Task instructions
Lines containing the word "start" are the ones to copy from the records below.

Source information
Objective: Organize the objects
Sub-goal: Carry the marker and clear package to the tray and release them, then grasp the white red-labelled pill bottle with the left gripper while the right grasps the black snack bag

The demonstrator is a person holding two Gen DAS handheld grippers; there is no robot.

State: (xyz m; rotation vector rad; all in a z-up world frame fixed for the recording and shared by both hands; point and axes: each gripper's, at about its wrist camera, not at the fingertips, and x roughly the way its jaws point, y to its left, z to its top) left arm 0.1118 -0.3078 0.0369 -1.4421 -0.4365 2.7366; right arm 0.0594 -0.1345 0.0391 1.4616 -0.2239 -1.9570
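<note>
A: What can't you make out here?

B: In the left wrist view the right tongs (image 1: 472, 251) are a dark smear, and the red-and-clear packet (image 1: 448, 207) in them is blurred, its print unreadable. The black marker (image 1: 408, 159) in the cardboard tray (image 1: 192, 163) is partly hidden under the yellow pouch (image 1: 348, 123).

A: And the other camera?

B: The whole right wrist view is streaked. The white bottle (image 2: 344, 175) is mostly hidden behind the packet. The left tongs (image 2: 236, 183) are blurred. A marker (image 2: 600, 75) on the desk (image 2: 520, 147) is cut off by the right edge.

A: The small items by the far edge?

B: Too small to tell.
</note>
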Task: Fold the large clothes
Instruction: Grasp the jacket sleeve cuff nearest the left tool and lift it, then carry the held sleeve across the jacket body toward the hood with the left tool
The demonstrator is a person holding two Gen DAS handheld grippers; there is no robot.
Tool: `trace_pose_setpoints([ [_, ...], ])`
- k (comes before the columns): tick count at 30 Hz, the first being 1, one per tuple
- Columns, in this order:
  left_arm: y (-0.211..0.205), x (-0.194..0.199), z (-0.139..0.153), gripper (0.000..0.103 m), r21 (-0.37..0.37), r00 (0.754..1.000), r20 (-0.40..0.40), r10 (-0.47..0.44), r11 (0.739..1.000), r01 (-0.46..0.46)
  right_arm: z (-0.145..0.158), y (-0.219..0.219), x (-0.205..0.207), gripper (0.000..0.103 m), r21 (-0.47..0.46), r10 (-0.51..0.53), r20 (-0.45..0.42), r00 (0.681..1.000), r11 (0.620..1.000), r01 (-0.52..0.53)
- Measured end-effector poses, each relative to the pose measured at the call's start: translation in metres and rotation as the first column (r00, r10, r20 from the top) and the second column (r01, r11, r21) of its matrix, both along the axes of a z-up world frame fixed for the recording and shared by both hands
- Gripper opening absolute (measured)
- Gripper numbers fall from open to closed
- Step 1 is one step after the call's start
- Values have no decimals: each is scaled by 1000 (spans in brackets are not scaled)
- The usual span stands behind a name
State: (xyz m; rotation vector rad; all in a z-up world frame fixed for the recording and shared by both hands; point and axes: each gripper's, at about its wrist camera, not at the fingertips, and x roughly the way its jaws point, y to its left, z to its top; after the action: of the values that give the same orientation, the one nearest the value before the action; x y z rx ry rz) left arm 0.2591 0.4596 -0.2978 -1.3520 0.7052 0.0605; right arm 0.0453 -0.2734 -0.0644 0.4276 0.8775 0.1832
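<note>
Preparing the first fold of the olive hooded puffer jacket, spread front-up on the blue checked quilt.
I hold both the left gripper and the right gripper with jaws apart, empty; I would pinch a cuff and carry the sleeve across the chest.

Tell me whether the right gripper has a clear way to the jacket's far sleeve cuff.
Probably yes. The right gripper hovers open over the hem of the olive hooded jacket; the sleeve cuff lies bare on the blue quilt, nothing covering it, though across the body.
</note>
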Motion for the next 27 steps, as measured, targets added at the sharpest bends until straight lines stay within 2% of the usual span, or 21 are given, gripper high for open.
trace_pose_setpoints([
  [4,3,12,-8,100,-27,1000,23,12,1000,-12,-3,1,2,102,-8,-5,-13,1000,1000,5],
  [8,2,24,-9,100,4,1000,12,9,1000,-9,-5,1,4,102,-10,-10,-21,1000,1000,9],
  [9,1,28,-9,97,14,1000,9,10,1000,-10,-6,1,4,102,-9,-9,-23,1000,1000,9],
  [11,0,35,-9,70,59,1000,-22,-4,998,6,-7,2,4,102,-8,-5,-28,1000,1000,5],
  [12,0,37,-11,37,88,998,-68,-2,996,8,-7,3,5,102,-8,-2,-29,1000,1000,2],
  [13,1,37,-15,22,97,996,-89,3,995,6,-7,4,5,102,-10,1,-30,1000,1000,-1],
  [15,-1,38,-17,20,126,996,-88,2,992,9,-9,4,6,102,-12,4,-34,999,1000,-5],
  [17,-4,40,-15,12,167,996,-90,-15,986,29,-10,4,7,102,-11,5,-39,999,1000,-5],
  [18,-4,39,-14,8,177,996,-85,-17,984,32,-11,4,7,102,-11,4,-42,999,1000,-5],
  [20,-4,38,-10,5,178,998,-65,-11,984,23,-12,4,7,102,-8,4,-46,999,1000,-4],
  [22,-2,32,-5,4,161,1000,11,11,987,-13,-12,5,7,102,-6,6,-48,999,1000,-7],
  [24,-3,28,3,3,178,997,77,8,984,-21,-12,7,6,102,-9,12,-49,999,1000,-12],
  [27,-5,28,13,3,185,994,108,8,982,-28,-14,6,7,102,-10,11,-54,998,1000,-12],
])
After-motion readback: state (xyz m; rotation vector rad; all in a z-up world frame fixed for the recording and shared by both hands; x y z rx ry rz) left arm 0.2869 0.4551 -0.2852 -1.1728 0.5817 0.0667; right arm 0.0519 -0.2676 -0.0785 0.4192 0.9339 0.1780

The completed task
- Measured end-effector poses, each relative to the pose measured at the call's start: translation in metres and rotation as the first column (r00, r10, r20 from the top) and the second column (r01, r11, r21) of its matrix, both along the axes of a z-up world frame fixed for the recording and shared by both hands
- Step 1 is one step after the call's start

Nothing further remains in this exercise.